One year ago today, I woke up and took my monthly pregnancy test. (Yes, monthly pregnancy test. Just to be sure.) I was still breastfeeding and still had not gotten a postpartum period, so I knew it would be negative. I brushed my teeth for the obligatory two minutes, and picked up the test to toss it in the trash. As it left my fingers, I glanced down at it. Thud, went the test, hitting the bottom of the can. Thud, went my stomach, dropping to the floor. Two lines. Positive.
Let me rewind for just a bit. I have always wanted to be a mommy. This has been my dream job since I was two years old and my parents brought my little sister home from the hospital. So not long after we got married in 2005, Hubby and I started trying to have a baby. It turns out that this is very difficult to do when the female (me) does not ovulate. Or rarely does. A 45 day cycle, followed by a 100 day anovulatory cycle, followed by more anovulatory cycles had me turning to my OB/GYN for help. He prescribed Femara, a breast-cancer-turned-fertility drug, that induces ovulation. Two cycles later, still no pregnancy. He switched me to Clomid and started running other tests to make sure my tubes were clear, that there were no other problems. Luckily everything else was okay, but I still wasn't pregnant. He gave me a referral to a reproductive endocrinologist (RE) in Savannah, and I started making the two hour drive for more appointments and more tests. My first cycle with the RE was successful, but the pregnancy ended in a missed miscarriage. We were devastated. We waited two months for my body to heal from the D&C, and the next cycle was our golden ticket. 100mg of Clomid, a 10,000 unit HcG trigger shot, 9 months of pregnancy, and countless prayers gave us our sweet E.
Those who have experienced infertility and pregnancy loss know that it can scar you. So when I saw those two pink lines, the thud of my stomach was a reflection of many different emotions. Shock, that I was able to get pregnant without fertility treatments, something we thought was impossible. Excitement, that we might have another child. Fear, that we would lose this baby too. And guilt, that we were wronging E, the baby we had worked so hard for, by having another so soon. When I got him up that morning, I cried as I hugged him and told him how sorry I was. He was only 10.5 months. I'm sure he thought I was nuts.
When my husband came home for lunch, the conversation went something like this:
Me: I think we should have another baby.
Hubby: Okay, sounds good.
Me: I mean, I really think we should have a baby this June.
Hubby: Well, you'd have to be pregnant right now to do that...Wait...(dawning comprehension)...Are you pregnant right now?!

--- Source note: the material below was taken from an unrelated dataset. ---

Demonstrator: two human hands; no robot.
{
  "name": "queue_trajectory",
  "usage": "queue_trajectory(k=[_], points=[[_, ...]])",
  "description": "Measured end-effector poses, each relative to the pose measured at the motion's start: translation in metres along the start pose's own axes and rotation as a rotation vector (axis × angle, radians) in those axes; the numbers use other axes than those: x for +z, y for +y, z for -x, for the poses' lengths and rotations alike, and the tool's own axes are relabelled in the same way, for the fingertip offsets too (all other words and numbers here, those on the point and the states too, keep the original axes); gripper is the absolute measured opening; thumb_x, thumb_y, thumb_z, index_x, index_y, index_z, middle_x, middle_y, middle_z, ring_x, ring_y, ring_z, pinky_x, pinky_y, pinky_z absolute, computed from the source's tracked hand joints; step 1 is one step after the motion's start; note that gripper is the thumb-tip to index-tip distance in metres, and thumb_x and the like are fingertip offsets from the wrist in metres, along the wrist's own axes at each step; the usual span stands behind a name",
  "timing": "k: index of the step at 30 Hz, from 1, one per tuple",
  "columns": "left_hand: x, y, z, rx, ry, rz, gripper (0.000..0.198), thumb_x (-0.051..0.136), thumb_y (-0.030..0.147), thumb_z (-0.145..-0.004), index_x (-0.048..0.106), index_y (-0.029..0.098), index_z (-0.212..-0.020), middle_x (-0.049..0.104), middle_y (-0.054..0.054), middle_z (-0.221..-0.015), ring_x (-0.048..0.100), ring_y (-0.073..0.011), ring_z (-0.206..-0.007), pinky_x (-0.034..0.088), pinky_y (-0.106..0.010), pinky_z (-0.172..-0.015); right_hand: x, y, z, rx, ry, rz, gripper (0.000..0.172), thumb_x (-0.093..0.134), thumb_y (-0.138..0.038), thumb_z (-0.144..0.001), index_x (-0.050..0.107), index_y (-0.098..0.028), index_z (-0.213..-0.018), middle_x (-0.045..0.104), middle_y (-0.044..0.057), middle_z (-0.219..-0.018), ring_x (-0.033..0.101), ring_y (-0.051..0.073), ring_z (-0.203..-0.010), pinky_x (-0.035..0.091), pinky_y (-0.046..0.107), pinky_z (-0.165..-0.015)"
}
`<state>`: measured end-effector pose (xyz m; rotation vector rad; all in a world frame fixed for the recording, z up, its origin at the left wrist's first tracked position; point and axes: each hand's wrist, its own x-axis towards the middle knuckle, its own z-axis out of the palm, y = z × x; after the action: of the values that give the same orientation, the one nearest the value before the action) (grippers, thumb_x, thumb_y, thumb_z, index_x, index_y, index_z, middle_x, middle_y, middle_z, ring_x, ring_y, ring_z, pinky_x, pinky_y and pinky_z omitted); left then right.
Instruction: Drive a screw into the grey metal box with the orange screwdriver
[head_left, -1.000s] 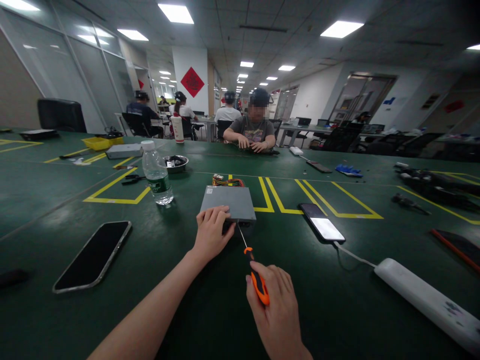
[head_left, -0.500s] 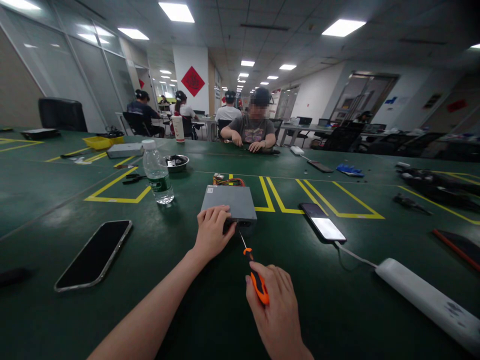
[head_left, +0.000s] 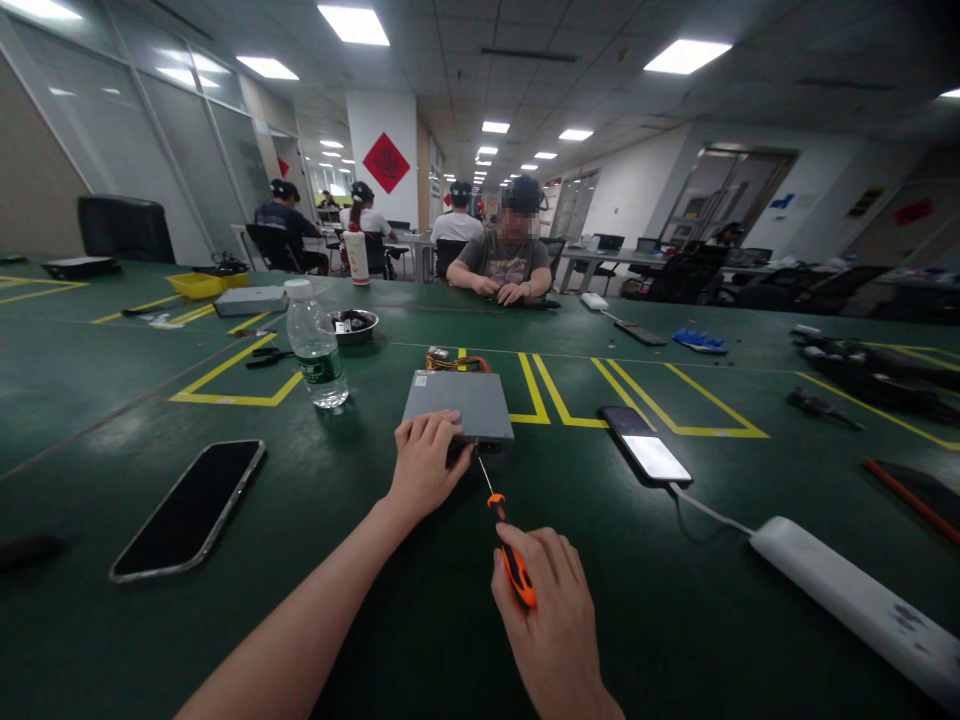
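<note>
A grey computer power supply [head_left: 472, 400] lies on the green table, its bundle of coloured cables [head_left: 459, 363] at the far side. My left hand [head_left: 429, 455] grips its near left corner, fingers on top and thumb at the near face. In my right hand [head_left: 551, 600] is an orange and black screwdriver [head_left: 517, 575], closed in the fingers. The thin shaft points up and forward, and its tip meets the near face of the power supply close to my left thumb. Whether the tip sits in a screw is too small to tell.
A water bottle [head_left: 315, 350] stands left of the power supply, near a metal bowl [head_left: 354, 326]. One phone [head_left: 191, 510] lies at the left, another phone [head_left: 646, 445] at the right, cabled to a white power strip [head_left: 855, 610]. A person [head_left: 506, 250] sits across the table.
My hands, the screwdriver and the power supply stay almost in place; the screwdriver has shifted only very slightly. The person across the table has drawn their hands closer together.
</note>
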<state>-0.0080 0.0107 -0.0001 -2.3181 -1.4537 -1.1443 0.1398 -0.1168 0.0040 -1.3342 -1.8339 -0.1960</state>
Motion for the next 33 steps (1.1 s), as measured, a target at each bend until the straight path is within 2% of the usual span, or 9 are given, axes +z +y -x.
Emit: queue_trajectory(k=[5, 9, 14, 18, 21, 24, 27, 30, 33], points=[[-0.0004, 0.0004, -0.0001, 0.002, 0.003, -0.007, 0.014, 0.055, 0.028, -0.080, 0.051, 0.023, -0.092, 0.060, -0.004, -0.114, 0.051, -0.0220, -0.106, 0.030, -0.041, -0.087, -0.0010, -0.0064, -0.0018, 0.026, -0.054, 0.001, 0.025, 0.037, -0.035, -0.092, 0.054, -0.021, -0.103, 0.057, 0.004, -0.080, 0.055, 0.017, -0.068, 0.044, 0.030, -0.057], [-0.0007, 0.0007, 0.0000, 0.007, 0.009, -0.013, 0.014, 0.055, 0.028, -0.079, 0.051, 0.023, -0.091, 0.060, -0.003, -0.114, 0.051, -0.0217, -0.106, 0.030, -0.041, -0.087, 0.0020, -0.0101, -0.0031, 0.139, -0.009, 0.007, 0.032, 0.034, -0.041, -0.093, 0.050, -0.017, -0.106, 0.061, 0.007, -0.083, 0.059, 0.018, -0.072, 0.047, 0.029, -0.058], [0.0005, -0.0001, 0.0000, 0.006, 0.008, -0.011, 0.014, 0.055, 0.028, -0.079, 0.051, 0.023, -0.092, 0.060, -0.003, -0.115, 0.051, -0.0213, -0.107, 0.029, -0.041, -0.087, 0.0067, -0.0095, -0.0013, 0.014, 0.039, -0.007, 0.014, 0.040, -0.025, -0.090, 0.051, -0.018, -0.095, 0.056, 0.002, -0.073, 0.055, 0.015, -0.064, 0.046, 0.030, -0.062], [0.0005, 0.0000, -0.0001, 0.003, 0.003, -0.010, 0.014, 0.055, 0.028, -0.080, 0.051, 0.023, -0.092, 0.060, -0.004, -0.115, 0.050, -0.0219, -0.107, 0.029, -0.041, -0.087, 0.0047, -0.0086, -0.0009, -0.054, 0.021, 0.063, 0.016, 0.043, -0.018, -0.086, 0.056, -0.021, -0.093, 0.051, 0.002, -0.071, 0.052, 0.016, -0.065, 0.043, 0.031, -0.059], [0.0003, 0.0003, -0.0003, 0.001, 0.001, -0.013, 0.014, 0.055, 0.029, -0.080, 0.051, 0.023, -0.092, 0.060, -0.005, -0.115, 0.050, -0.0220, -0.107, 0.029, -0.041, -0.087, 0.0013, -0.0083, -0.0012, 0.004, -0.011, 0.021, 0.018, 0.042, -0.027, -0.088, 0.056, -0.021, -0.098, 0.054, 0.004, -0.076, 0.054, 0.018, -0.067, 0.045, 0.031, -0.058], [0.0007, 0.0002, -0.0005, 0.001, 0.001, -0.013, 0.014, 0.055, 0.029, -0.080, 0.051, 0.023, -0.092, 0.060, -0.005, -0.115, 0.050, -0.0220, -0.107, 0.030, -0.041, -0.087, 0.0006, -0.0072, 0.0004, 0.118, 0.001, -0.043, 0.029, 0.039, -0.039, -0.091, 0.050, -0.018, -0.108, 0.061, 0.006, -0.084, 0.059, 0.018, -0.071, 0.048, 0.030, -0.058], [0.0010, 0.0000, -0.0004, -0.001, 0.005, -0.013, 0.014, 0.055, 0.028, -0.079, 0.051, 0.023, -0.091, 0.060, -0.005, -0.115, 0.051, -0.0224, -0.106, 0.030, -0.042, -0.087, 0.0028, -0.0060, 0.0026, 0.188, -0.001, -0.083, 0.027, 0.038, -0.037, -0.091, 0.047, -0.018, -0.107, 0.062, 0.004, -0.080, 0.060, 0.017, -0.066, 0.048, 0.027, -0.054], [0.0004, 0.0002, -0.0002, 0.003, 0.004, -0.014, 0.014, 0.055, 0.028, -0.079, 0.051, 0.023, -0.092, 0.060, -0.004, -0.115, 0.051, -0.0221, -0.106, 0.030, -0.041, -0.087, 0.0042, -0.0060, 0.0023, 0.100, 0.017, -0.064, 0.016, 0.040, -0.026, -0.089, 0.050, -0.019, -0.100, 0.058, 0.003, -0.076, 0.057, 0.016, -0.064, 0.047, 0.029, -0.056], [-0.0001, 0.0008, 0.0000, 0.009, 0.010, -0.015, 0.014, 0.055, 0.028, -0.079, 0.050, 0.023, -0.092, 0.060, -0.004, -0.114, 0.051, -0.0215, -0.106, 0.030, -0.041, -0.087, 0.0025, -0.0067, -0.0001, 0.006, -0.005, -0.023, 0.016, 0.042, -0.020, -0.087, 0.054, -0.021, -0.097, 0.053, 0.002, -0.073, 0.053, 0.016, -0.062, 0.044, 0.029, -0.055]])
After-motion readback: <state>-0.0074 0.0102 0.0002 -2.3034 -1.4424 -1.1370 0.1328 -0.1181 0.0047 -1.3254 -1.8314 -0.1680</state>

He was thrilled. And the more I thought about it, the more excited I got. I was still nervous about having "two under two," still nervous about a possible miscarriage, but we had always wanted two or three children, and I was so relieved that we didn't have to go through the emotional roller coaster of fertility treatments. More than anything, I was already desperately in love with this little baby.
The feeling of guilt lasted a little longer, until the day W came home from the hospital. Instantly I saw that just like my sister was for me, W is the best thing that has ever happened to E. I'm not able to be the perfectionist mommy I was. I've had to let some things go, and that's probably best for all of us. Today I watched E share his favorite Thomas train with W (who just stared at it, but that's not the point), and saw true love. And there's no feeling on Earth like watching your two babies smile and giggle with each other.
So today I am celebrating the anniversary of those two pink lines that the delivered the wonderful news: miracle on the way. I am so thankful for my little surprise.